── Supplied data

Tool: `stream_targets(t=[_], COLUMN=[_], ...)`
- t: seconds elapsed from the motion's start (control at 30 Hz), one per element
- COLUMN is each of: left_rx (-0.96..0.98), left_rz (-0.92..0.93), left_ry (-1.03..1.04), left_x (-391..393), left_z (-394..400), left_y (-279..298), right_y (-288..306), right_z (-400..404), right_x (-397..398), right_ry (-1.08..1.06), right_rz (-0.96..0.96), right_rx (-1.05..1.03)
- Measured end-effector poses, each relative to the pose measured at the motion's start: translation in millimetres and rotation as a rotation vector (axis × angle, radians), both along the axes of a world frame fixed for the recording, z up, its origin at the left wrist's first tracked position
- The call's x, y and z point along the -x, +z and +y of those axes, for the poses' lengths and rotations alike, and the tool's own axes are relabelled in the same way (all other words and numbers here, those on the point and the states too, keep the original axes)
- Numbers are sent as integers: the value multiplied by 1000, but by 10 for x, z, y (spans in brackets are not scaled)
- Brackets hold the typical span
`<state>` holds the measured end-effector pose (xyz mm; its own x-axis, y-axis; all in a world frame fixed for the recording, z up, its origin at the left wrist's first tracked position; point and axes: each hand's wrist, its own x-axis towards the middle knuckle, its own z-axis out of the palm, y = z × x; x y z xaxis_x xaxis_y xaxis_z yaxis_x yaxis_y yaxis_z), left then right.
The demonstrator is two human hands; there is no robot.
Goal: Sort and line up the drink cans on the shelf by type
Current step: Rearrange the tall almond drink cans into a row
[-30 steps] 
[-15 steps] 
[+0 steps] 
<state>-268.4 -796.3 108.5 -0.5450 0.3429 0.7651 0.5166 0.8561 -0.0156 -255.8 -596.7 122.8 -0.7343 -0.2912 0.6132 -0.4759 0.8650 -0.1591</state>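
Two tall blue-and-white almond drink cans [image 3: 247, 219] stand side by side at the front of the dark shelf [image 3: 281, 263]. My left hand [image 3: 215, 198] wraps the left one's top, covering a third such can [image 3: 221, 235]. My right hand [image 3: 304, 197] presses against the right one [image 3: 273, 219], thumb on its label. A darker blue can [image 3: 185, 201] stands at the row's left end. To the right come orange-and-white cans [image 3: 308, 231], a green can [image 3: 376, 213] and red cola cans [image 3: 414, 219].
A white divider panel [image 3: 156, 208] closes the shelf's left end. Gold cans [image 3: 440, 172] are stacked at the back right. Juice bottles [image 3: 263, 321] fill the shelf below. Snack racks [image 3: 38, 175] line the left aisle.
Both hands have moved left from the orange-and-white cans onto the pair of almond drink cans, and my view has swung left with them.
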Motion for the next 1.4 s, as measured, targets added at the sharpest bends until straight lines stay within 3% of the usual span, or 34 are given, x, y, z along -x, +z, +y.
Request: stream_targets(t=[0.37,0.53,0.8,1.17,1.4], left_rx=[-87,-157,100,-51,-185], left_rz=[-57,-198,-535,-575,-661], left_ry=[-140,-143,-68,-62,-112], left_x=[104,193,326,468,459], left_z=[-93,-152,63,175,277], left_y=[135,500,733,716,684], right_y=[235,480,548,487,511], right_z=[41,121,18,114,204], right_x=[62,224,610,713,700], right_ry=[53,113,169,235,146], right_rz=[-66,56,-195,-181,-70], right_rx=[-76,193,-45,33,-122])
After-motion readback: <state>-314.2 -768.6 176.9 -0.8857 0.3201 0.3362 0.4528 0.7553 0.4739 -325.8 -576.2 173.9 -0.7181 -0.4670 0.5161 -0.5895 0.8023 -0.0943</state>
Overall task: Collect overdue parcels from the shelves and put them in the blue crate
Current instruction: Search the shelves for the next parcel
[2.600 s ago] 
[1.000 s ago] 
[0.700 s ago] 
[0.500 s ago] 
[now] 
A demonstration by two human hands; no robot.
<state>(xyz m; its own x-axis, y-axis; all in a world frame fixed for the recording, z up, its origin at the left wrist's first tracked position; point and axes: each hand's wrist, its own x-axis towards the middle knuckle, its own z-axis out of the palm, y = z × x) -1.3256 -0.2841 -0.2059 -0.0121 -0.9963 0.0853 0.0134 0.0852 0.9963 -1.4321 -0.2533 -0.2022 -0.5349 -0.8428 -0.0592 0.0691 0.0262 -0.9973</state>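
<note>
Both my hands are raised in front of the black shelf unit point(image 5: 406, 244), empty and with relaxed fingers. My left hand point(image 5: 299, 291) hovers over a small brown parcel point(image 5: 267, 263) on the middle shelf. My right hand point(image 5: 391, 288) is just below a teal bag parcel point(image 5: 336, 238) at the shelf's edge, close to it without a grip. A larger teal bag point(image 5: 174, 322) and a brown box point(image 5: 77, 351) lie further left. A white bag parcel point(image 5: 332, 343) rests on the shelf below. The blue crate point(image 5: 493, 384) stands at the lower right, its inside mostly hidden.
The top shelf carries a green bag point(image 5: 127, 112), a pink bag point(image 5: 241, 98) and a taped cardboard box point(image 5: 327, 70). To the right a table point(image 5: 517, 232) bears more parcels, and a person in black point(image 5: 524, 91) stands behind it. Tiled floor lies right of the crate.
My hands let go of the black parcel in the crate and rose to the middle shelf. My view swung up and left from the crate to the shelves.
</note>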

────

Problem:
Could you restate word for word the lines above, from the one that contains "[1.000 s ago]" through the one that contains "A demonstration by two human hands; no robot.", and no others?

Exercise answer:
[1.000 s ago] 
[0.700 s ago] 
[0.500 s ago] 
[now] 
A demonstration by two human hands; no robot.

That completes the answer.